36. In the present case, I have looked at the decision of the tribunal, the sports Act and more so section 58 as a whole and section 58(b) in particular. I have also looked at the nature of the dispute that was referred to the tribunal by the petitioner as well as the reasons advanced by the tribunal declining jurisdiction.

37. First I must state that I do not see any constitutional invalidity in section 58(b) of the Sports Act when juxtaposed against the Articles of the constitution alleged to be violated namely; Articles 27(1) and 48 of the constitution.  Article 27(1) provides for equal protection and equal benefit of the law while Article 48 urges the state to ensure there is access to justice which is affordable.

38.  In the case of the petitioner, there is no evidence that he was treated differently in the application of the law.  The decision relied on to show that the tribunal had heard a similar case was explained and perhaps the circumstances under which the tribunal assumed jurisdiction were different from those of the petitioner’s case. The petitioner’s access to justice was also not denied. He had and still has a chance to have his dispute resolved in a civil court given that it is a claim for a liquidated sum.

39. A party who alleges violation of Article 27(i) of the Constitution has an obligation to prove that indeed there was such violation. it is not enough to merely allege breach. As the Court stated in the case of John Harun Mwau v Independent Electoral and Boundaries Commission & Another [2013] eKLR;

“ [i]t must be clear that a person alleging a violation of Article 27 of the Constitution must establish that because of the distinction made between the claimant and others the claimant has been denied equal protection or benefit of the law. It does not necessarily mean that different treatment or inequality will per se amount to discrimination and a violation of the constitution.”

40. The words of the statute in section 58(b) are clear and unambiguous that parties must agree to refer any other dispute of a sports nature to the tribunal and the tribunal after examining the sort of the dispute has to agree to hear it.  That, in my respectful view, does not amount to denying anyone access to justice or amount to different treatment and therefore discrimination.

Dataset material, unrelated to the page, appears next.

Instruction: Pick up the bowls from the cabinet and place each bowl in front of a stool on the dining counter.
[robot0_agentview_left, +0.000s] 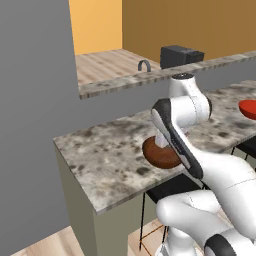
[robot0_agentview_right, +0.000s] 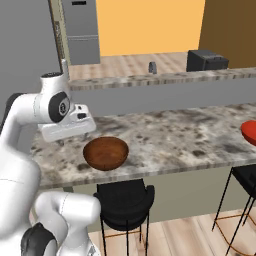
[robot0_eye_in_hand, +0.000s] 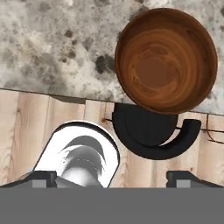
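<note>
The dark reddish-brown wooden bowl (robot0_agentview_left: 157, 155) (robot0_agentview_right: 105, 152) (robot0_eye_in_hand: 166, 61) stands upright near the front edge of the dining counter (robot0_agentview_left: 105, 150) (robot0_agentview_right: 175, 135) (robot0_eye_in_hand: 48, 43), just behind a black stool (robot0_agentview_right: 125, 197) (robot0_eye_in_hand: 153, 131). The glossy red bowl (robot0_agentview_left: 248, 108) (robot0_agentview_right: 249, 131) rests on the same counter far to the right, cut off by the frame edge. My gripper (robot0_eye_in_hand: 113, 178) (robot0_agentview_right: 67, 132) hangs above the counter's front edge, a little left of the brown bowl, open and holding nothing. The cabinet is out of view.
A raised stone ledge (robot0_agentview_left: 125, 85) (robot0_agentview_right: 150, 80) runs along the counter's back. Behind it sit a dark box appliance (robot0_agentview_left: 181, 56) (robot0_agentview_right: 206, 60) and a curved tap (robot0_agentview_left: 144, 65). Another black stool (robot0_agentview_right: 245, 175) stands under the red bowl. A grey wall (robot0_agentview_left: 35, 125) rises to the left.
</note>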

41. The petitioner’s dispute amounted to a breach of contract arising from some form of sports related activity.  The fact that the tribunal did not hear that dispute that in itself did not amount to an unreasonable decision capable of being annulled by the Court for being unconstitutional. He could have appealed if an appeal is allowed by the Act or take a different route but not to come to this court by way of a constitutional petition.

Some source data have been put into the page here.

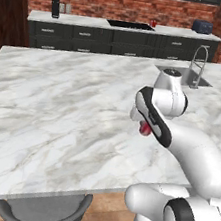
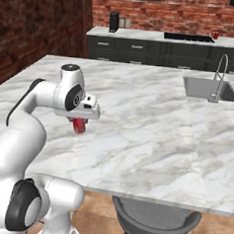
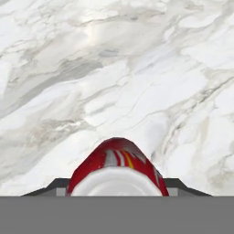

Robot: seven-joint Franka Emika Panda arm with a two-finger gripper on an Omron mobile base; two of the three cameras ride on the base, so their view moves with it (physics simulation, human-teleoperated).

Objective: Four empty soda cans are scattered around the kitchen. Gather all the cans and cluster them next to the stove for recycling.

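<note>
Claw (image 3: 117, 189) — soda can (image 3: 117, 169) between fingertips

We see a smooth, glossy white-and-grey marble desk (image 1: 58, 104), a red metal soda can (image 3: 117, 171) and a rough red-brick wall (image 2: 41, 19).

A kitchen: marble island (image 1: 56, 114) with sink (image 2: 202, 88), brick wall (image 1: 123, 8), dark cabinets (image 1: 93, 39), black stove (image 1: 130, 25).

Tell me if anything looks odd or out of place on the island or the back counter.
Nothing is spilled or damaged. One soda can hangs above the marble island, gripped in the end effector, rather than standing on it. Another red can already sits on the back counter beside the stove. The rest looks tidy.
</note>
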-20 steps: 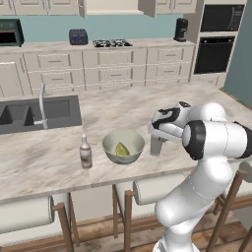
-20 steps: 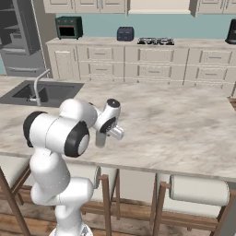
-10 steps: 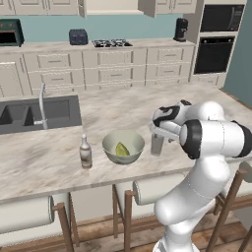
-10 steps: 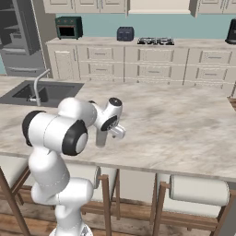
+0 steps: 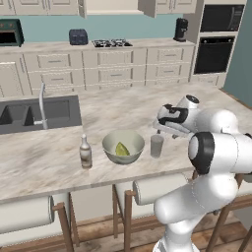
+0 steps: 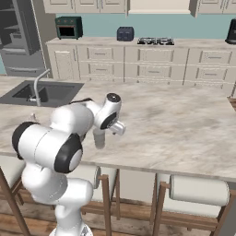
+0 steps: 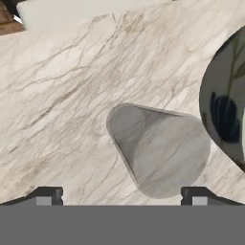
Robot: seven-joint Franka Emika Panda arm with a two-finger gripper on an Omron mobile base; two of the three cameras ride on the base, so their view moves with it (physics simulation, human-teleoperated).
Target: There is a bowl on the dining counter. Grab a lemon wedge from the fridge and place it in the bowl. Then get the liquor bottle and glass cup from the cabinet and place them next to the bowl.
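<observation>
The pale bowl (image 5: 123,142) sits on the dining counter (image 5: 123,106) with the yellow-green lemon wedge (image 5: 121,149) inside it. To its left the liquor bottle (image 5: 85,152) stands upright. On the bowl's right is the grey glass cup (image 5: 157,145), upright on the stone. My gripper (image 5: 161,132) hovers just above the cup and is open. In the hand view the cup (image 7: 158,148) lies between and beyond the spread fingertips (image 7: 48,195), touching neither, with the bowl's rim (image 7: 225,110) at the right edge. From the right base the cup (image 6: 99,138) shows under my gripper (image 6: 102,132).
A sink (image 5: 34,113) with a slim tap (image 5: 42,103) is set into the counter's left part. Padded stools (image 5: 157,189) stand along its near edge. The fridge (image 6: 18,37) is far left, and drawer units line the back wall (image 5: 113,64).
The gripper has gone from shut on the glass cup to open, letting the cup stand on the counter. The hand has drawn back slightly; bowl and bottle have not moved.
</observation>
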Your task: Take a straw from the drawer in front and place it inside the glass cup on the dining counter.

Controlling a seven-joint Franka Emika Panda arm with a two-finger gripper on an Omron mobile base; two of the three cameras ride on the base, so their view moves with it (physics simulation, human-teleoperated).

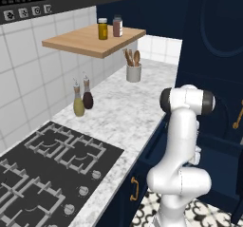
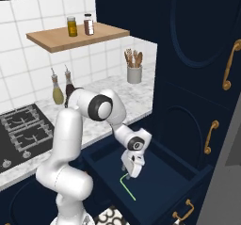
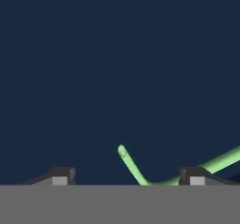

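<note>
The two dark fingertips [image 3: 61, 175] stand apart, and between them the straw [image 3: 133, 168] lies on the navy floor of the drawer [image 2: 188, 165] — its bend sits in the gap, one leg running past the right tip. Whether a tip touches it, I cannot tell. The right base view shows the gripper [image 2: 128, 173] low inside the open drawer, over the straw's bent end, with bare floor toward the front wall. The left base view gives instead the marbled counter [image 1: 128, 112] and stove [image 1: 47, 174].
</note>
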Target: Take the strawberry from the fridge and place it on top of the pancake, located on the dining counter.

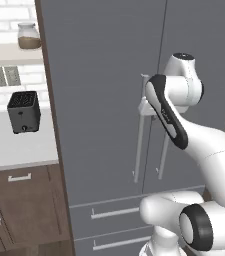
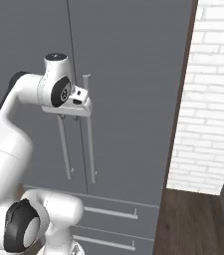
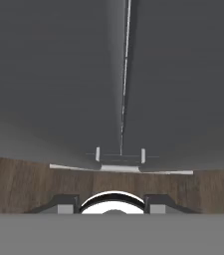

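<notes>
The fridge [image 1: 104, 100] fills the middle of both base views with both doors closed, the seam between them running straight down. Two long slim bar handles [image 1: 140, 135] hang just either side of that seam, and two drawers [image 1: 114, 212] with short horizontal pulls sit below the doors.

The gripper [image 2: 74, 115] is raised to the top ends of the handles, right at the door seam. In the right base view the hand sits against the upper part of the handles, but its fingers are hidden behind the hand, so whether the jaws are apart or together cannot be told. In the hand view the camera looks down along the closed doors to the wooden floor [image 3: 19, 184], with the two handles seen end-on near the seam; the finger tips at the bottom are too low to judge.

The closed doors stand between the arm and anything inside the fridge.

To the left of the fridge, a white counter [image 1: 14, 145] over brown cabinets [image 1: 19, 210] carries a black toaster [image 1: 23, 111] near its back edge. A shelf above holds a glass jar [image 1: 28, 36] with brown contents. To the right of the fridge stands a white brick wall [image 2: 208, 99], with dark wooden floor at its foot.
</notes>
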Available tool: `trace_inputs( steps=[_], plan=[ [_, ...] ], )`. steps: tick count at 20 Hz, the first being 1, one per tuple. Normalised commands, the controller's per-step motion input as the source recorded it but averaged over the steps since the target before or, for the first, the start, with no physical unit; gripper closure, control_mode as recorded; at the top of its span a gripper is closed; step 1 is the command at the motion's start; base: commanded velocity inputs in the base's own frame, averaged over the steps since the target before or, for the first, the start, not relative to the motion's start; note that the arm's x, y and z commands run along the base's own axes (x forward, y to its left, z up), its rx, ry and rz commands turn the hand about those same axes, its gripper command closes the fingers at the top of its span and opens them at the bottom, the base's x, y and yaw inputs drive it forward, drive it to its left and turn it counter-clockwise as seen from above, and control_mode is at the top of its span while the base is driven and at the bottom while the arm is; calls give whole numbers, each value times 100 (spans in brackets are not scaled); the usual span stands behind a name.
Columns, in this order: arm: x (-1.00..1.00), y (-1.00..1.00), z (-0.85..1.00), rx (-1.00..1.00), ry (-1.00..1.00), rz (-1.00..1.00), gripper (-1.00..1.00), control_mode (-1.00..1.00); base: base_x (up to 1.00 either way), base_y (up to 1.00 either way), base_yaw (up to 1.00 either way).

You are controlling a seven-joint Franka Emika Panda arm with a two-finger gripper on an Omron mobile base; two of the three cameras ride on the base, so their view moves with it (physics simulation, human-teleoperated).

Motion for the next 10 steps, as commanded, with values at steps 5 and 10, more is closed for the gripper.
trace_inputs(
  steps=[5,10],
  plan=[
    [0,0,0,0,0,0,-100,100,-13,-6,0],
    [0,0,0,0,0,0,-100,100,-72,-10,0]
  ],
)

42. As pointed out above, the petitioner had and still has an opportunity to have his right addressed in a different forum other than the tribunal. Declining jurisdiction did not make that decision amount to the tribunal acting in a technical manner. As correctly pointed out by the tribunal, declining jurisdiction on account of clear provisions of the law cannot be said to be applying technicality.  The issue could only be handled by the tribunal if both parties agreed, and even then, the tribunal had to agree to hear it.

43. As correctly observed by the tribunal such an agreement could be contained in the contract or a subsequent agreement after the dispute arose. On my part, I do not see any ambiguity or constitutional invalidity in the impugned section, neither can I fault the tribunal in the decision it made.  It correctly interpreted and applied the provision of the statute.

44. Having carefully examined the petition and the impugned provision I do not find merit in the suggestion that section 58(b) of the Sports Act is constitutionally invalid. Consequently, the petition dated 1st July 2016 is declined and dismissed with no order as to casts.

Dated Signed and Delivered at Nairobi this 6th November, 2017.